Traditional weather data often falls short in providing the level of detail and accuracy required by modern businesses. Challenges include:
Low spatial resolution: Traditional weather data sources provide information at broad geographic scales, often missing critical localised variations. For industries like agriculture, logistics, and insurance, this low spatial resolution limits the ability to monitor precise weather conditions on a field, farm, or route level, making it difficult to adapt operations to local weather patterns and increasing the potential for costly disruptions.

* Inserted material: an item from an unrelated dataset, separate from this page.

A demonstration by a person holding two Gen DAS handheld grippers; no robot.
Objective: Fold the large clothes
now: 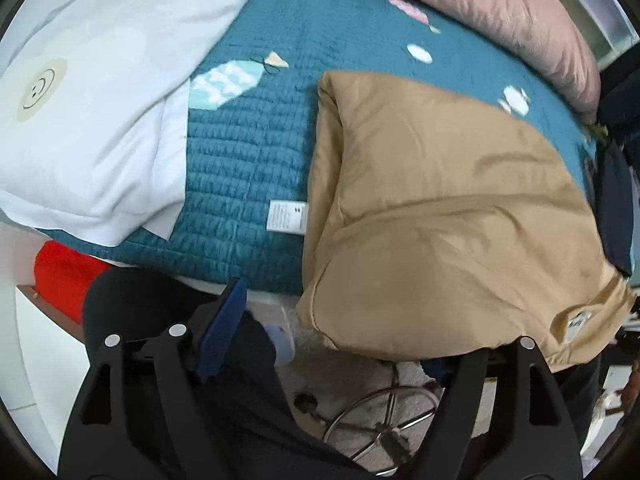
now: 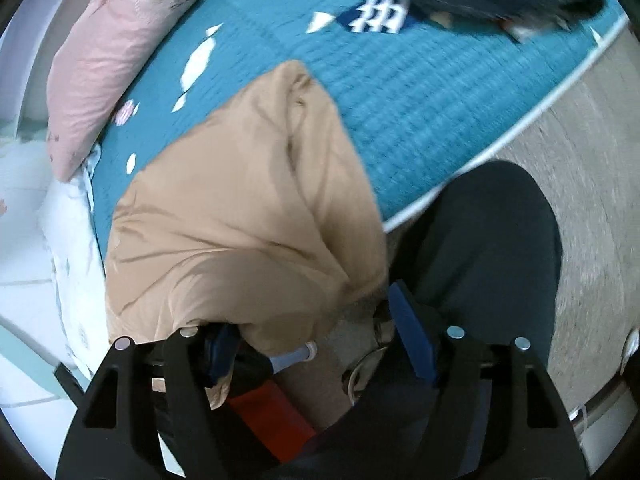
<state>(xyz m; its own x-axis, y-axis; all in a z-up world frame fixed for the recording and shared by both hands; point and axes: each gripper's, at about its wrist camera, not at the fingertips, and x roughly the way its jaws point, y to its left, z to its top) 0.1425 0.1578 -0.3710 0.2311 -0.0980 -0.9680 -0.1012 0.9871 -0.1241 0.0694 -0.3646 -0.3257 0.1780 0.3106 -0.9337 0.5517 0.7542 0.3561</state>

Inaccurate predictions: Standard weather forecasting models often struggle to predict sudden, extreme weather events with high accuracy. This limitation can leave businesses unprepared for critical conditions such as flash floods, high winds, or unexpected frosts. For industries reliant on timely responses to extreme events, such as supply chain management and livestock health, inaccurate predictions can lead to lost revenue, increased risks, and diminished operational resilience.
Data accessibility: Access to real-time and historical weather data remains limited with many traditional providers. For businesses requiring immediate updates or historical trends for risk assessments and planning, delays or gaps in data access hinder timely decision-making. This lack of accessibility makes it difficult to adopt proactive strategies, particularly in weather-sensitive industries like renewable energy, where real-time data is vital to optimise energy production.
Data format limitations: Traditional weather data often lacks flexibility in format, making it challenging to integrate with existing business systems and analytical tools. Without seamless integration options, organizations face added time and cost burdens in converting and adapting data for their specific needs. In tech-driven industries such as insure-tech and fintech, the inability to embed weather insights into applications and workflows directly limits the utility and impact of the data.